- [Problem details]: The answer must consist of every line below that contains the word "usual".

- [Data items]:
━━━━━━━━
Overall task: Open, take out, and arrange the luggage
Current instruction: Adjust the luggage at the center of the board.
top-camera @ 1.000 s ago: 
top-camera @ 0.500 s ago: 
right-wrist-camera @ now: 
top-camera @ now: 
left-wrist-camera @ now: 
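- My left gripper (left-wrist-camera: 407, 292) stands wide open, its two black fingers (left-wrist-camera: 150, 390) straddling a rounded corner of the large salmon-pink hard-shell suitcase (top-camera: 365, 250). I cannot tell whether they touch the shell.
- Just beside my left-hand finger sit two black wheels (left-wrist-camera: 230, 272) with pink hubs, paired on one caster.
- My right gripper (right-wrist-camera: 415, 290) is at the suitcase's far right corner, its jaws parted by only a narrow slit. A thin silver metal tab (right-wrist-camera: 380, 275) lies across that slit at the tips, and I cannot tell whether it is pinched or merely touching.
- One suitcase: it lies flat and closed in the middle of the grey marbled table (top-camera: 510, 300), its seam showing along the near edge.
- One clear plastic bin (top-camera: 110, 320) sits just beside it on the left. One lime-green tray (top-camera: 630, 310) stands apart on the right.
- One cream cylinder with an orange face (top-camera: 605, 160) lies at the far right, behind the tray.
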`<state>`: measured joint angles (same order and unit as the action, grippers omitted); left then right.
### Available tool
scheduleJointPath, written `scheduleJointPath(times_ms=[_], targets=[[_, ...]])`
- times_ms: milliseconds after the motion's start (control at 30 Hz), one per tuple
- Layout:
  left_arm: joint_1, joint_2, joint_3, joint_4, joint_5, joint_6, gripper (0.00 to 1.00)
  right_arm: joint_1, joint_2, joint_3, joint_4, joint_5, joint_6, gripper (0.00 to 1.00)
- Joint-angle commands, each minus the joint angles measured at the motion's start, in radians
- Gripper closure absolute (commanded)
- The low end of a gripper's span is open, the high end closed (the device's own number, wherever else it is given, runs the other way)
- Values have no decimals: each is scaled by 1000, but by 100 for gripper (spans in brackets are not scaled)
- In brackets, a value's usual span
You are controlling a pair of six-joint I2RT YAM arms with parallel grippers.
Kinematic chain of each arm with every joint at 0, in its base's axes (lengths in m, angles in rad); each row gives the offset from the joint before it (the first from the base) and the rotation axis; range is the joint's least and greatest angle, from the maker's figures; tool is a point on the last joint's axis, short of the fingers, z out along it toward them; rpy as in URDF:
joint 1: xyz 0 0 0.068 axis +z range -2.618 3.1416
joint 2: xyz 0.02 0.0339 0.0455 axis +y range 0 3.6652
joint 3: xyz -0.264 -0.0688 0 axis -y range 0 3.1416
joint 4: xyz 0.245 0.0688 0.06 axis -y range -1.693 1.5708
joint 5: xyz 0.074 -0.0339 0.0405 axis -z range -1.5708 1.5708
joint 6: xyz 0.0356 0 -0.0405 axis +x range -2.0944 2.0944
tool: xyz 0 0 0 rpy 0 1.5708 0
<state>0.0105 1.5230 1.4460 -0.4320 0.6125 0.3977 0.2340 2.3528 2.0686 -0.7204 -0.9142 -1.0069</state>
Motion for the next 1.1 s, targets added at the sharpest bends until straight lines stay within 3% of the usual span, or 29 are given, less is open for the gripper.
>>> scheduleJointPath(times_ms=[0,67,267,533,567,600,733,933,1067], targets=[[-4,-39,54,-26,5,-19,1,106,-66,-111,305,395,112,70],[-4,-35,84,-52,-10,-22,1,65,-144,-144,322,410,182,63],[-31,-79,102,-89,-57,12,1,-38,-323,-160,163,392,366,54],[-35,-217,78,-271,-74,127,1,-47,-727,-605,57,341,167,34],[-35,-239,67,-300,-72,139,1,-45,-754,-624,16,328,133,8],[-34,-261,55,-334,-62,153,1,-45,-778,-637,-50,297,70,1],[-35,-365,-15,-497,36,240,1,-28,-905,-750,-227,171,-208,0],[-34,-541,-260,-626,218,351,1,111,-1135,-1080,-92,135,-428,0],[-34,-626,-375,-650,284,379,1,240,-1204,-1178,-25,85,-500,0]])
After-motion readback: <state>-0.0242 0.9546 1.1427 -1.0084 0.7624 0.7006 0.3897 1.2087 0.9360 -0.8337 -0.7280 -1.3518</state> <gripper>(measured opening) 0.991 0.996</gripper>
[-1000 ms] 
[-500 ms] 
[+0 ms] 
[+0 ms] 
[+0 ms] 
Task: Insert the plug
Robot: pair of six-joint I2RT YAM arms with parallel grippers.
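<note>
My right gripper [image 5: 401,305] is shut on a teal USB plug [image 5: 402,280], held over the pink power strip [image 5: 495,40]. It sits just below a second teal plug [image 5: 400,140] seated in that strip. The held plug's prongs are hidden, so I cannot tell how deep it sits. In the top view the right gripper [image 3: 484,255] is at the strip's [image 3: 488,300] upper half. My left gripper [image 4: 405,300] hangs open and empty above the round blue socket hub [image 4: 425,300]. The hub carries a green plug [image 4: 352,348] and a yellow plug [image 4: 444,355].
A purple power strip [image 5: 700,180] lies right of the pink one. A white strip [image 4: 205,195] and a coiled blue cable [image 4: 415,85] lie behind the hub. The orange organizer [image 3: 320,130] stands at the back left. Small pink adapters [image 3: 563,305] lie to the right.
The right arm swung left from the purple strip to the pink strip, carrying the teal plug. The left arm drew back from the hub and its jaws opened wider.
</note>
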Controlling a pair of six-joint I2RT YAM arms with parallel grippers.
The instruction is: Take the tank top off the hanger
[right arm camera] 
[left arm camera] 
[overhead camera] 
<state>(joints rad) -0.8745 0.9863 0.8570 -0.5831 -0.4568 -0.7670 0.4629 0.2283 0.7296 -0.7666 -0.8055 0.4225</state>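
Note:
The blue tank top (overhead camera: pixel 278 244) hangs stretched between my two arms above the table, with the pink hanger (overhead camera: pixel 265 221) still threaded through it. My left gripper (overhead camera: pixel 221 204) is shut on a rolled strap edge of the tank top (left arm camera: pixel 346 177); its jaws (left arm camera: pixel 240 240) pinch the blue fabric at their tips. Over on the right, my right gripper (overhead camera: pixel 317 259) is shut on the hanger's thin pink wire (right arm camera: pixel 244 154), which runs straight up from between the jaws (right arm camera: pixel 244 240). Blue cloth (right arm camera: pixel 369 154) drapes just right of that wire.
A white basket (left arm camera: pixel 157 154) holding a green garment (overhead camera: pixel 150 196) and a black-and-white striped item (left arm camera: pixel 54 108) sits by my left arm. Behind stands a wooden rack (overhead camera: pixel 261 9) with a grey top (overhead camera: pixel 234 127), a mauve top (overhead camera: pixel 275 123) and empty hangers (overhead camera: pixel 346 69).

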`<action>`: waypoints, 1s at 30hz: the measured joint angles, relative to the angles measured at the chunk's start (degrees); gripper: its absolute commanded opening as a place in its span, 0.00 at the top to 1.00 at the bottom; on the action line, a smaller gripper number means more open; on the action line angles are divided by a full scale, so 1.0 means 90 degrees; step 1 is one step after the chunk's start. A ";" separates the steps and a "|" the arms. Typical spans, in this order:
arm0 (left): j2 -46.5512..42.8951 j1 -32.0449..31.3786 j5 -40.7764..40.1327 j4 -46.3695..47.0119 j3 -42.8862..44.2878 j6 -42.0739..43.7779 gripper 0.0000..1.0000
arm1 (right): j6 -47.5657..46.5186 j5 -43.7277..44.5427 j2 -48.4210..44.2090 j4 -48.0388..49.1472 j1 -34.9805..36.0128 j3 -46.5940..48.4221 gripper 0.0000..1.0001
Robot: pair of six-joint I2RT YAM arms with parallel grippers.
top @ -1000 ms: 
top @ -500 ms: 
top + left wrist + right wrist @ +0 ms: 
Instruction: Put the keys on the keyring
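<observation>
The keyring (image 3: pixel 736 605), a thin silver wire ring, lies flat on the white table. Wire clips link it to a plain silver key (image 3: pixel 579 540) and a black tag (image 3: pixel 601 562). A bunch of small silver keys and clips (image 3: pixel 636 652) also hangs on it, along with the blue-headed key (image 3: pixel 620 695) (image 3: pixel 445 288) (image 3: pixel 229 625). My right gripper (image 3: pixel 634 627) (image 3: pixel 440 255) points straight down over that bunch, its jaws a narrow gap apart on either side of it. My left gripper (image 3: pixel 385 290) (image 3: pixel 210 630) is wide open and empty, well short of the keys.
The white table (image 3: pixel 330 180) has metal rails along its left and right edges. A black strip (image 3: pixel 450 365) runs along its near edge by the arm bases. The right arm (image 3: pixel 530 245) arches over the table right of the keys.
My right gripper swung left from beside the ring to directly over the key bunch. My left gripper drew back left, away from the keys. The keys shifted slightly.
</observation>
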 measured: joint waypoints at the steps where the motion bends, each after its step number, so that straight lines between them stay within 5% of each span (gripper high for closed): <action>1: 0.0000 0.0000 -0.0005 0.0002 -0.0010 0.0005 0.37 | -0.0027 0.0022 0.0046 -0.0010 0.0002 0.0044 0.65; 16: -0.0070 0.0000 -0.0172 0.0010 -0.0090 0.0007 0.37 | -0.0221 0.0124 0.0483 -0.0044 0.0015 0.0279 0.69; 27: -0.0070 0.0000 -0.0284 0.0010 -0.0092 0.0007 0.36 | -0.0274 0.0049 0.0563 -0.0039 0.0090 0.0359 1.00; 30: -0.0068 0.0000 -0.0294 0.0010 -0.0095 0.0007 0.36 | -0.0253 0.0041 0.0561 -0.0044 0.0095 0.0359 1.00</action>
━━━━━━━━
- [Expected answer]:
- In brackets, a value's usual span
Motion for the next 1.1 s, targets added at the sharpest bends until straight lines stay within 3% of the usual span, or 29 are given, less is open for the gripper.

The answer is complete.